TASK GOAL ▸
Copy the data exactly. Images are to be left out.

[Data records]
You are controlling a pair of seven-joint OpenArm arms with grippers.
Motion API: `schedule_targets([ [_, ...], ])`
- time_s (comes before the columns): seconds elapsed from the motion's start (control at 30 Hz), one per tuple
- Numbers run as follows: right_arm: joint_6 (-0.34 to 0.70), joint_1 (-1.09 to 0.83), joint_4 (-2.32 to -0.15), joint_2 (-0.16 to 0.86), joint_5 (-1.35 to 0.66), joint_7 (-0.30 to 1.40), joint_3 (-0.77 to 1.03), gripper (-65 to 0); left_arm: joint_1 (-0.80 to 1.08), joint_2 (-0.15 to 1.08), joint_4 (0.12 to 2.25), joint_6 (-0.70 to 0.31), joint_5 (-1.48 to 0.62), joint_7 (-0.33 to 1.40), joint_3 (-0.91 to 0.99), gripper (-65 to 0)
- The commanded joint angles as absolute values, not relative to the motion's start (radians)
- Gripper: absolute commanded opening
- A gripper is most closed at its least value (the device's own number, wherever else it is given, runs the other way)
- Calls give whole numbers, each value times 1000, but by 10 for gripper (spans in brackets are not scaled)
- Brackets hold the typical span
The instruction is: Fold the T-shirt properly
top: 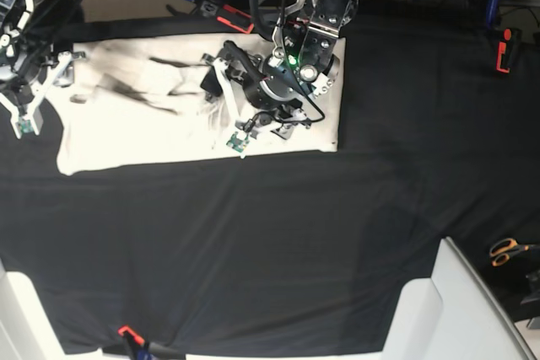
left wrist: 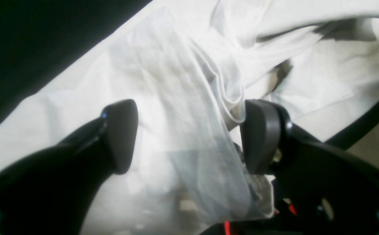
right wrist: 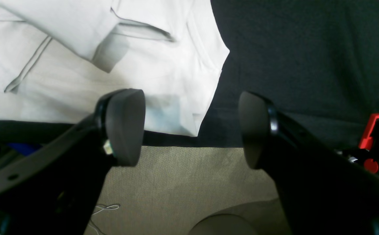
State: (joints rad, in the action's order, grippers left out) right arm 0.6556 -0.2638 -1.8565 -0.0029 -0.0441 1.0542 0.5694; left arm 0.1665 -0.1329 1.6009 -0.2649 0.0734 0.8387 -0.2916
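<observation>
T-shirt (left wrist: 88, 107) fills the left wrist view; left gripper (left wrist: 189, 137) jaws spread, a loose fold draped between, likely letting go. Right wrist: right gripper (right wrist: 191, 127) open, empty, over the shirt's corner. Base: shirt far-left on the black tablecloth (top: 270, 242), partly folded.

Black tablecloth (top: 253, 233), orange-handled scissors (top: 509, 250)
</observation>
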Motion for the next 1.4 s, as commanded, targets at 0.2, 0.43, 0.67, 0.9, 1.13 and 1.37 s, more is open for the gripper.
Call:
schedule_targets([
  [0.2, 657, -257, -1868, 7, -48, 1043, 570, -224, 113, -140, 1618, -269, -97, 823, -343, -81],
  [0.43, 657, -257, -1868, 8, -48, 1043, 570, -224, 88, -140, 1623, -269, -220, 823, -344, -63],
  [0.67, 697, -232, -1874, 8, -50, 1047, 579, -216, 101, 33, 1718, -268, -231, 823, -306, -377],
  [0.9, 698, -101, -1847, -4, -252, 1260, 845, -212, 271, 173, 1755, -268, -234, 823, 182, -650],
  [1.13, 698, 31, -1475, 122, -466, 1396, 980, -113, 409, 268, 1756, -269, -234, 817, 478, -650],
  [1.37, 698, 96, -1052, 257, -653, 1385, 984, -110, 452, 271, 1753, -271, -232, 816, 601, -650],
])
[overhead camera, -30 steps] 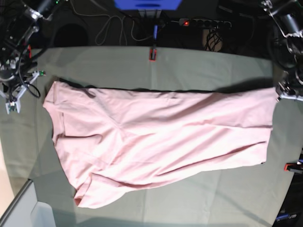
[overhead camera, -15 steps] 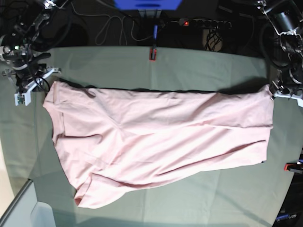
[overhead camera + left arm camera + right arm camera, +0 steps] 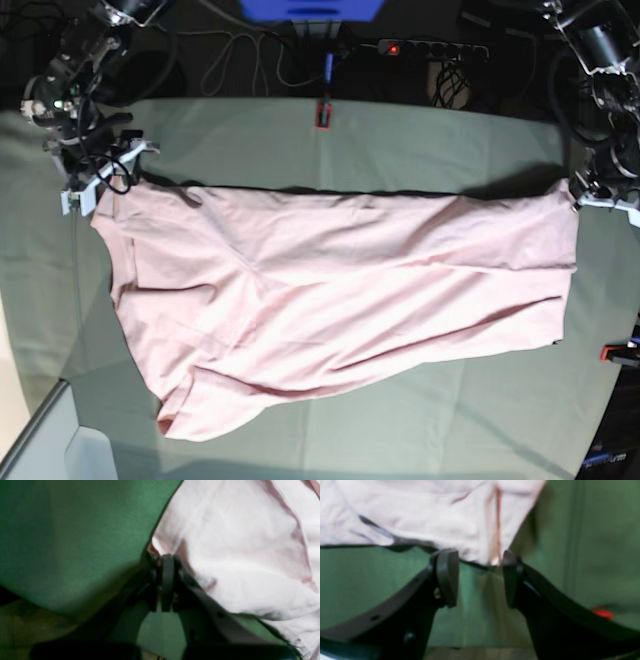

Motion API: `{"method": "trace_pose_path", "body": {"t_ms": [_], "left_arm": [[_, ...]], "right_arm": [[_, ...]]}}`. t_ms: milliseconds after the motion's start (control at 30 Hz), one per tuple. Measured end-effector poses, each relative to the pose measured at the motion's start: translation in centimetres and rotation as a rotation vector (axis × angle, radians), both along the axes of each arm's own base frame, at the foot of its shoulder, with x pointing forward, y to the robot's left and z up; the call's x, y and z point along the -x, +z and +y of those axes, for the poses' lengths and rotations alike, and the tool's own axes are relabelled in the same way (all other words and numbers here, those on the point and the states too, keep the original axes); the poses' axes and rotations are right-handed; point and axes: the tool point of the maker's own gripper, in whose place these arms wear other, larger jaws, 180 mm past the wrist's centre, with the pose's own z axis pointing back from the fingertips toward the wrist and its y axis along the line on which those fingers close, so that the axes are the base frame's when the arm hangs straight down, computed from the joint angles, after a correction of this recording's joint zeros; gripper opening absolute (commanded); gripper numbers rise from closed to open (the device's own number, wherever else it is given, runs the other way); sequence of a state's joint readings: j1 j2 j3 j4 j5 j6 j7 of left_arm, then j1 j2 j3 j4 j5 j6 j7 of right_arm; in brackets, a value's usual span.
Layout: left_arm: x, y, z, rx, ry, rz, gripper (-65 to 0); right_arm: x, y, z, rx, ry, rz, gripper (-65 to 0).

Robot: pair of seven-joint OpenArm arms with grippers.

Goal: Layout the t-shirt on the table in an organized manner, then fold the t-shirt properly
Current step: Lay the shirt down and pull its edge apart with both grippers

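T-shirt [image 3: 340,300] lies plain pink side up, no lettering showing; my left gripper [image 3: 167,562] pinches its corner, my right gripper [image 3: 480,577] gapes just before its edge.

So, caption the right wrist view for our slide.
Open right gripper straddles corner of pale pink cotton t-shirt over grey-green table.

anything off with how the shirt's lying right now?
Yes. The t-shirt lies askew on the table: its far edge runs straight, but the near edge slants, and the end by the right gripper is bunched and creased. The left gripper pinches one corner; the right gripper's fingers stand open at the opposite corner.
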State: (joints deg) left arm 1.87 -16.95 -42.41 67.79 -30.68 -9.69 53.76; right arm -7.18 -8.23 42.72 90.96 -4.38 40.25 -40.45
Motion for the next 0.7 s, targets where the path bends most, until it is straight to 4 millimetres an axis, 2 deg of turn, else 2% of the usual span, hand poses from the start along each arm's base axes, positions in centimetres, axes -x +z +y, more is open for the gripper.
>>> {"method": "trace_pose_path", "body": {"t_ms": [167, 267, 433, 500, 567, 700], "left_arm": [[-0.3, 0.1, 0.0, 0.001, 0.001, -0.006, -64.9], [-1.0, 0.5, 0.0, -0.001, 0.001, -0.022, -64.9], [-0.8, 0.4, 0.0, 0.0, 0.001, -0.018, -64.9], [-0.8, 0.4, 0.0, 0.001, 0.001, -0.017, -64.9], [-0.8, 0.4, 0.0, 0.002, 0.001, -0.017, -64.9], [-0.8, 0.4, 0.0, 0.002, 0.001, -0.017, -64.9]], "right_arm": [[-1.5, -0.2, 0.6, -0.033, 0.0, -0.021, -35.9], [-2.3, -0.5, 0.3, -0.04, 0.005, -0.024, -36.0], [-1.6, -2.2, -0.2, -0.065, 0.003, 0.02, -36.5], [-1.5, -2.3, -0.3, -0.065, 0.002, 0.023, -39.8], [-1.4, -2.4, -0.2, -0.066, 0.003, 0.025, -46.0], [-0.8, -2.6, -0.2, -0.072, -0.001, 0.027, -64.5]]}}
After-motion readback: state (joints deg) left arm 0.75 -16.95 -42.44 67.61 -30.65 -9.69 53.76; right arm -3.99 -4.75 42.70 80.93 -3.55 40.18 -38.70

RESPONSE FOR THIS EXERCISE ▸
You are controlling a pair of seven-joint OpenArm arms with grippers.
Motion API: `schedule_targets([ [_, ...], ])`
- time_s (comes before the columns): seconds elapsed from the motion's start (control at 30 Hz), one per tuple
- Numbers run as follows: right_arm: joint_6 (-0.34 to 0.70), joint_1 (-1.09 to 0.83), joint_4 (-2.32 to -0.15), joint_2 (-0.16 to 0.86), joint_5 (-1.35 to 0.66), joint_7 (-0.30 to 1.40), joint_3 (-0.77 to 1.03), gripper (-65 to 0); left_arm: joint_1 (-0.80 to 1.08), joint_2 (-0.15 to 1.08), joint_4 (0.12 to 2.25), joint_6 (-0.70 to 0.31), joint_5 (-1.48 to 0.62), joint_7 (-0.33 to 1.40), joint_3 (-0.91 to 0.99), gripper (-65 to 0)
- The commanded joint angles as absolute values, not relative to the motion's start (radians)
- Gripper: absolute commanded opening
- A gripper is most closed at its least value (the device's own number, wherever else it is given, runs the other way)
- Calls give whole numbers, each value times 1000, but by 10 for gripper (spans in brackets are not scaled)
- Brackets hold the typical span
The instruction is: Fold the T-shirt properly
top: 
left wrist: 
right wrist: 
State: (joints rad, in the action's order, grippers left out) right arm 0.6556 -0.2638 -1.8565 -0.0029 -0.0441 1.0542 0.5694; left arm 0.1665 -0.1329 1.6009 -0.2649 0.0734 0.8387 -0.2916
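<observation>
T-shirt (left wrist: 88, 107) fills the left wrist view; left gripper (left wrist: 189, 137) jaws spread, a loose fold draped between, likely letting go. Right wrist: right gripper (right wrist: 191, 127) open, empty, over the shirt's corner. Base: shirt far-left on the black tablecloth (top: 270, 242), partly folded.

Black tablecloth (top: 253, 233), orange-handled scissors (top: 509, 250)
</observation>
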Motion for the next 1.4 s, as commanded, targets at 0.2, 0.43, 0.67, 0.9, 1.13 and 1.37 s, more is open for the gripper.
Call:
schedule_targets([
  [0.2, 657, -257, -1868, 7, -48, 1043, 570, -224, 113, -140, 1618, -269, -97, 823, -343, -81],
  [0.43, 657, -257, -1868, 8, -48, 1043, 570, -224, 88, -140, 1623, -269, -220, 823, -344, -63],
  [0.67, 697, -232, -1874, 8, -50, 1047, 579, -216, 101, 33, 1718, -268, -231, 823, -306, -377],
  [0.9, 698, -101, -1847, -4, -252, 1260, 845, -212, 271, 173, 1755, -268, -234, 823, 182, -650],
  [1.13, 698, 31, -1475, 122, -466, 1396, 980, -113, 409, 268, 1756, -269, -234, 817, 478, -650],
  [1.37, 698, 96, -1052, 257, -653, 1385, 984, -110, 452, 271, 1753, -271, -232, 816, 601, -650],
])
[overhead camera, -30 steps] 
[overhead camera, -15 steps] 
[overhead camera + left arm camera + right arm camera, +0 steps] 

Motion API: `{"method": "trace_pose_path", "body": {"t_ms": [_], "left_arm": [[_, ...]], "right_arm": [[_, ...]]}}`. t_ms: milliseconds after the motion's start (control at 30 Hz), one per tuple. Measured end-effector poses, each relative to the pose measured at the motion's start: translation in centimetres and rotation as a rotation vector (axis × angle, radians), both along the axes of each arm's own base frame, at the foot of its shoulder, with x pointing forward, y to the robot's left and z up; the call's x, y and z point along the -x, +z and +y of those axes, for the poses' lengths and rotations alike, and the tool's own axes are relabelled in the same way (all other words and numbers here, those on the point and the states too, keep the original axes); the poses' axes and rotations are right-handed; point and axes: the tool point of the maker's own gripper, in whose place these arms wear other, larger jaws, 180 mm past the wrist's centre, with the pose's own z axis pointing back from the fingertips toward the wrist and its y axis along the line on which those fingers close, so that the axes are the base frame's when the arm hangs straight down, computed from the joint angles, after a correction of this recording's joint zeros; gripper opening absolute (commanded); gripper numbers rise from closed to open (the device's own number, wherever else it is given, runs the other way); sequence of a state's joint readings: j1 j2 j3 j4 j5 j6 j7 of left_arm, then j1 j2 j3 j4 j5 j6 j7 of right_arm; in brackets, a value's usual span.
Layout: left_arm: x, y, z, rx, ry, rz, gripper (-65 to 0); right_arm: x, y, z, rx, ry, rz, gripper (-65 to 0).

Robot: pair of seven-joint OpenArm arms with grippers.

Goal: Layout the t-shirt on the table in an organized manner, then fold the t-shirt properly
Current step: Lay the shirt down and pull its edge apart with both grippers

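T-shirt [image 3: 340,300] lies plain pink side up, no lettering showing; my left gripper [image 3: 167,562] pinches its corner, my right gripper [image 3: 480,577] gapes just before its edge.

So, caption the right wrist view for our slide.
Open right gripper straddles corner of pale pink cotton t-shirt over grey-green table.

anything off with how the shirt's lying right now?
Yes. The t-shirt lies askew on the table: its far edge runs straight, but the near edge slants, and the end by the right gripper is bunched and creased. The left gripper pinches one corner; the right gripper's fingers stand open at the opposite corner.
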State: (joints deg) left arm 1.87 -16.95 -42.41 67.79 -30.68 -9.69 53.76; right arm -7.18 -8.23 42.72 90.96 -4.38 40.25 -40.45
Motion for the next 0.7 s, targets where the path bends most, until it is straight to 4 millimetres an axis, 2 deg of turn, else 2% of the usual span, hand poses from the start along each arm's base axes, positions in centimetres, axes -x +z +y, more is open for the gripper.
>>> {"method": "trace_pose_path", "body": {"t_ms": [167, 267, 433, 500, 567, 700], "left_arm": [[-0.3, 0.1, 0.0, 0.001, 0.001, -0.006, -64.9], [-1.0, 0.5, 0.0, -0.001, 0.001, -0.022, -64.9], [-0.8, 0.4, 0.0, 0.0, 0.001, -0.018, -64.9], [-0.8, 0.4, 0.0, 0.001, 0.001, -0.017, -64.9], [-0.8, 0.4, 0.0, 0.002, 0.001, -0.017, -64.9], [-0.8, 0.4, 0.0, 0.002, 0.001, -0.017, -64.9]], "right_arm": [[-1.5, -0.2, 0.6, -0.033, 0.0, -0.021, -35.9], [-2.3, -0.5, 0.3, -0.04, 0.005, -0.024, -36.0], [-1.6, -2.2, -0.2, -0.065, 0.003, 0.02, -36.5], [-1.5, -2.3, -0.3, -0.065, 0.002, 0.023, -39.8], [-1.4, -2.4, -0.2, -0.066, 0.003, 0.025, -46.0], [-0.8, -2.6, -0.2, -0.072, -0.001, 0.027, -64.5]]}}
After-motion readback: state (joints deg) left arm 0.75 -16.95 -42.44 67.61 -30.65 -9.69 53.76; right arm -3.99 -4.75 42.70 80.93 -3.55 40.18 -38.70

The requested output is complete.